The groundbreaking technique involves pumping a specially designed solution at freezing cold temperatures into victims’ blood. The ensuing slowdown of metabolism due to extreme temperature would then keep oxygen starvation from occurring in the brain and thus extend the life of victims by several minutes. A case that would originally have ended in death could result instead in survival without mental debilitation or even as much tissue damage as before.
Some injuries already are treated by applying ice to reduce swelling, but this technique would work on a very different principle, relying on the solution to run through the veins and organs and even in some cases reach the brain. The incredible technique would then allow those injured to be transported to medical facilities as their body undergoes a form of torpor very similar to a snake in cold weather. Once they reach the hospital, the treatment they receive there would for all purposes be far quicker than had the patient been transported, continuing to sustain injury while in transport.

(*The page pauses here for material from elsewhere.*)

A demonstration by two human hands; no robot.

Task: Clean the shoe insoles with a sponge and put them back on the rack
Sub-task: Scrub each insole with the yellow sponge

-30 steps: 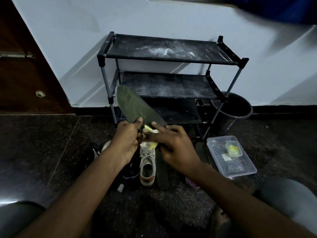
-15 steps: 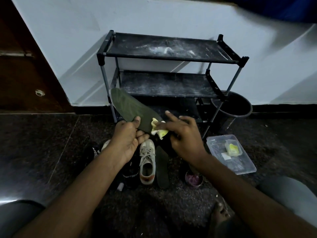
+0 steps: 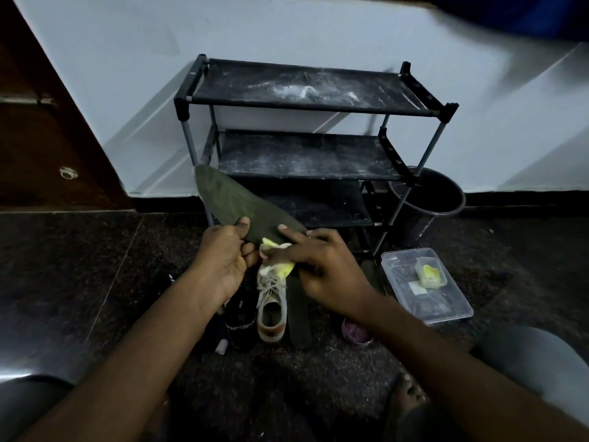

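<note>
Before the black shoe rack (image 3: pixel 302 154), just above the floor, the left hand (image 3: pixel 223 260) pinches a dark green insole (image 3: pixel 236 205) by its edge, thumb on top. The right hand (image 3: pixel 325 266) grips a yellow sponge (image 3: pixel 280 270), pressing it against the insole's near end. A second insole (image 3: pixel 298 317) lies on the floor beside a pale sneaker (image 3: pixel 271 307).

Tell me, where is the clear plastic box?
In the head view, the clear plastic box lies on the floor at right, just in front of the dark round bucket.

Matt green insole (image 3: pixel 237 204), dusty fabric-shelved rack (image 3: pixel 302 90), clear plastic box (image 3: pixel 446 309).
</note>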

The technique has already been tested on hundreds of pigs with a large amount of success, and is scheduled for trials on humans soon.
If successful, this cryogenic medical breakthrough could help accident victims as well as those working in hazardous environments and even soldiers. But perhaps most interesting is what technology could follow the new breakthrough discovery.

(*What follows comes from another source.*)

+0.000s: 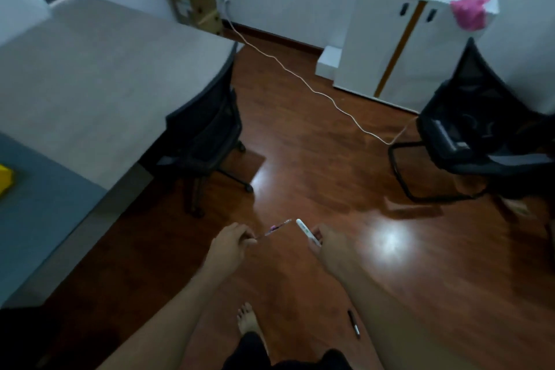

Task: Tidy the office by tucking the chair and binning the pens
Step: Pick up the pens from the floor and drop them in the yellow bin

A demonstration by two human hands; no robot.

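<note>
My left hand (232, 242) pinches a thin patterned pen (277, 227) that points up and to the right. In my right hand (330, 245) is a white pen (306, 233), angled up and to the left, so the two tips nearly meet above the wooden floor. A black pen (353, 323) lies on the floor beside my right forearm. A black wheeled office chair (207, 135) stands pushed in against the edge of the grey desk (99, 84).
A second black chair (468, 135) with a sled base stands at the right. A white cable (315, 90) runs across the floor from a wall socket. A white cabinet (405, 48) carries pink items. My bare foot (247, 320) is below.
</note>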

Could we eventually see cryogenic injector packs that can be applied in the field as well? With the improvement of robotics and other automated systems, could we one day see an injury response system that injects soldiers in the field with the freezing substance immediately after injury thanks to an automated unit installed in specially designed armor? And with this cryogenics technology becoming ever more advanced could it eventually even make its way into the cryogenic preservation field? Could we one day be able to freeze ourselves far more effectively after death only to be revived later thanks to this incredible technology?
With an average of 115 people dying from car accidents each day in the United States alone, there is no shortage of a need for change in how paramedics are able to rescue the victims of auto accidents. Industrial mishaps additionally claim countless more lives per year. But with job sites with trained medical professionals to administer a cryogenic freezing agent, the future may see fewer fatalities and permanent injuries.